In one or more implementations, a removable storage device (such as a floppy disk, a flash drive, and their corresponding disk drives) may be used as the persistent storage device 802. Like the persistent storage device 802, the system memory 804 may be a read-write memory device. However, unlike persistent storage 802, system memory 804 may be a volatile read-and-write memory, such as a random access memory. System memory 804 may store any of the instructions and data that may be needed by one or more processing units 812 at runtime. In one or more implementations, the processes of the subject disclosure are stored in system memory 804, persistent storage 802, and/or ROM 810. From these various memory units, one or more processing units 812 retrieve instructions to execute and data to process in order to perform one or more embodied processes.

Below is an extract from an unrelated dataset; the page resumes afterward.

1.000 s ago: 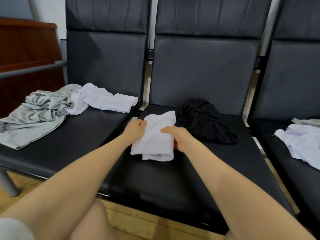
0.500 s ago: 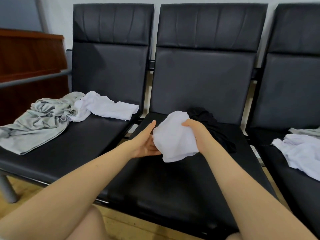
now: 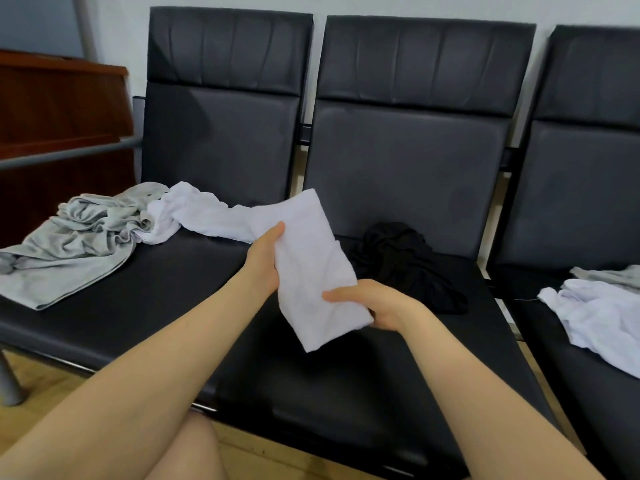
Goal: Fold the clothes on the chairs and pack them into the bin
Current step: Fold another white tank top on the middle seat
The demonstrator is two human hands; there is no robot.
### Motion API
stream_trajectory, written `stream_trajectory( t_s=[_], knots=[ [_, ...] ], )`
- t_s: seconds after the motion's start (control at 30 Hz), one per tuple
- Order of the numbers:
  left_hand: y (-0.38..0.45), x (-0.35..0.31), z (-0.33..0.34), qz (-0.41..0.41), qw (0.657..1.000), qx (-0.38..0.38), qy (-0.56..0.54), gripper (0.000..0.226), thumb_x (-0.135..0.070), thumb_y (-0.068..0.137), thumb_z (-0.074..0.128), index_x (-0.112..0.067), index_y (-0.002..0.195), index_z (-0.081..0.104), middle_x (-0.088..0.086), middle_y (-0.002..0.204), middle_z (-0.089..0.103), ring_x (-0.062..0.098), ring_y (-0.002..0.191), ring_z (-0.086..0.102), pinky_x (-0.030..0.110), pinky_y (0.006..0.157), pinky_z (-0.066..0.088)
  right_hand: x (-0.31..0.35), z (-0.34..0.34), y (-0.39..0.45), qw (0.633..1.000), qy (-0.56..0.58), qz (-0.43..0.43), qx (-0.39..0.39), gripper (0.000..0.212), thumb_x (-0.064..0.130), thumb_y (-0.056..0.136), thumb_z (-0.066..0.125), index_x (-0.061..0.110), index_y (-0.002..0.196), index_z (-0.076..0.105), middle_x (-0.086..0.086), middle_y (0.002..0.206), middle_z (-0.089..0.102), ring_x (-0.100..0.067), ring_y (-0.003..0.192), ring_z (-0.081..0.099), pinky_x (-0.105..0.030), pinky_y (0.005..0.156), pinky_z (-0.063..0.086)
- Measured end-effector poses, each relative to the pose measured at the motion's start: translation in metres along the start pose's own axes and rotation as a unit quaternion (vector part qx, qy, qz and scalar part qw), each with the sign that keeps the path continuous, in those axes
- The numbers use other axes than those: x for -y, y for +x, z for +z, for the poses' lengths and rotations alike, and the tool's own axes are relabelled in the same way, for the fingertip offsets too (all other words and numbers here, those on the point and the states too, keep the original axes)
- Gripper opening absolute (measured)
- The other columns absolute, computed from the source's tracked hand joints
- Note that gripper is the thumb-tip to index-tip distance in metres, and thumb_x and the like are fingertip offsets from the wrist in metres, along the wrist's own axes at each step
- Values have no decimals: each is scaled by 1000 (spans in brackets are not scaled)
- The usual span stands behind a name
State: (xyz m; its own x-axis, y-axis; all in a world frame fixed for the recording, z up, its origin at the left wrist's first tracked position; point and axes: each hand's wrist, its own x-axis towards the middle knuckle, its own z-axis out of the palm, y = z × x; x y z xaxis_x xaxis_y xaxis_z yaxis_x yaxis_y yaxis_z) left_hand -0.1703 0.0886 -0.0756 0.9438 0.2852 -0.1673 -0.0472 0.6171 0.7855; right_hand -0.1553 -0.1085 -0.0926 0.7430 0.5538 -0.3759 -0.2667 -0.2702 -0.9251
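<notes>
Black chairs [image 3: 398,174] behind, both hands' grip holds folded white cloth [image 3: 313,268]; right hand [image 3: 374,304] fingers seemingly hidden beneath, left hand [image 3: 265,258].

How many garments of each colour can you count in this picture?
White: 3, folded white cloth held in both hands, crumpled white garment, left seat, white garment, right seat
Grey: 2
Black: 1
Total: 6

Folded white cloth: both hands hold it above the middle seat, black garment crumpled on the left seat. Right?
Not quite. Both hands, left hand and right hand, do hold the folded white cloth, but the head view shows the black garment on the middle seat, not the left.
</notes>
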Motion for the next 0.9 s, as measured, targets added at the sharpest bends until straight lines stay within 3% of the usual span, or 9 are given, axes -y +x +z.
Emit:
stream_trajectory(
  t_s=[0.07,0.17,0.27,0.33,0.5,0.63,0.77,0.83,0.9],
  knots=[
    [5,-8,-10,28,997,-65,15,51,-32,90,63,-11,134,49,7,123,60,28,114,58,42,92,49,-2,4,5,999,24,-3,-37,40,16,78,78,6,114,67,-6,106,74,-22,100,70,-34,83,57],
    [11,-16,-25,50,994,-97,-29,45,-23,84,69,-15,126,54,1,109,64,22,100,62,36,75,53,-5,4,15,980,163,-20,-109,37,8,78,74,7,114,64,-7,104,74,-23,95,70,-33,70,58],
    [22,-19,-37,34,991,-132,-14,46,-17,81,69,-12,124,53,5,103,64,26,96,62,44,88,53,-4,9,28,952,251,-28,-173,30,1,82,69,5,110,62,-9,100,71,-23,88,69,-31,58,57],
    [30,-25,-46,38,990,-134,30,44,-14,82,67,-9,123,53,6,101,64,26,90,62,43,85,53,5,12,41,943,255,-34,-213,29,-1,84,64,1,113,62,-11,101,70,-25,89,67,-33,63,56],
    [65,-70,-70,113,968,-92,205,36,-9,88,60,-8,123,53,5,103,61,25,100,59,39,81,55,53,18,95,948,171,-91,-254,36,-1,88,58,1,123,59,-14,112,65,-31,99,62,-35,71,52],
    [117,-115,-95,169,932,-133,292,38,-12,90,61,-2,125,49,12,106,58,28,95,59,43,85,54,96,36,168,957,111,-119,-239,37,2,91,57,2,128,53,-16,122,60,-31,102,59,-38,76,51],
    [178,-147,-125,217,842,-218,444,28,-16,90,57,1,112,56,17,101,63,31,92,61,37,79,51,125,61,248,951,70,-176,-245,43,8,92,59,6,132,45,-10,123,55,-23,97,56,-33,74,50],
    [199,-143,-149,246,822,-223,462,33,-16,88,60,-5,119,54,9,104,60,25,93,57,29,73,44,120,74,279,953,25,-200,-228,43,12,90,62,12,129,44,-5,123,55,-18,96,57,-31,75,52],
    [216,-133,-177,215,800,-238,507,50,-23,84,67,-12,130,51,9,121,58,28,106,57,34,84,47,104,85,303,955,-70,-198,-210,51,17,87,66,12,134,45,-6,127,55,-21,108,58,-36,88,53]
  ],
)
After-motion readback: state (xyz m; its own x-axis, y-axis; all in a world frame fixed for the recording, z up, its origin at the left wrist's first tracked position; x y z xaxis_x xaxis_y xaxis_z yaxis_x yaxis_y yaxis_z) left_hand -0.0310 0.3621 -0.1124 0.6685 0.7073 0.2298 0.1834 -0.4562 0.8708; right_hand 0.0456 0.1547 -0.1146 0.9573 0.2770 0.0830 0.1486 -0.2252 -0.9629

The bus 808 is also connected to an input device interface 814 and an output device interface 806. The input device interface 814 enables a user to communicate information and select commands to the electronic system 800. Input devices that may be used with input device interface 814 may include, for example, an alphanumeric keyboard and a pointing device (also referred to as a "cursor control device"). The output device interface 806 may, for example, enable display of images generated by the electronic system 800. Output devices that may be used with output device interface 806 may include, for example, printers and display devices, such as Liquid Crystal Displays (LCDs), Light Emitting Diode (LED) displays, Organic Light Emitting Diode (OLED) displays, flexible displays, flat panel displays, solid state displays, projectors, or any other device for outputting information. One or more implementations may include a device that acts as both an input device and an output device, such as a touch screen. In these implementations, the feedback provided to the user can be any form of sensory feedback, such as visual feedback, auditory feedback, or tactile feedback; and input from the user can be received in any form, including acoustic, speech, or tactile input.

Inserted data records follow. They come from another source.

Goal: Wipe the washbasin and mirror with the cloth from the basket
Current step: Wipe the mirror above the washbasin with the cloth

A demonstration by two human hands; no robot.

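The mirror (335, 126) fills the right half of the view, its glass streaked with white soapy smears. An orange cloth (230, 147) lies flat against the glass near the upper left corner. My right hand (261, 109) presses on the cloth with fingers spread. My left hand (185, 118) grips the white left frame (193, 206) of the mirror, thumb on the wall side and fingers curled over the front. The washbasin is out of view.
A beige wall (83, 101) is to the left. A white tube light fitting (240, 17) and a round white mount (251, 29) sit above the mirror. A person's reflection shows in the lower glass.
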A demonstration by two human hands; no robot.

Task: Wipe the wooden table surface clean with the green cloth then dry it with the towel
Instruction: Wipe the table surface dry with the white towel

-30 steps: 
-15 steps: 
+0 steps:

Finally, as shown in FIG. 8, bus 808 also couples electronic system 800 to one or more networks and/or to one or more network nodes, such as electronic device 115 shown in FIG. 1, through one or more network interfaces 816. In this manner, electronic system 800 may be part of a computer network, such as a LAN, wide area network ("WAN"), or intranet, or may be part of a network of networks, such as the internet. Any or all of the components of the electronic system 800 may be used with the subject disclosure.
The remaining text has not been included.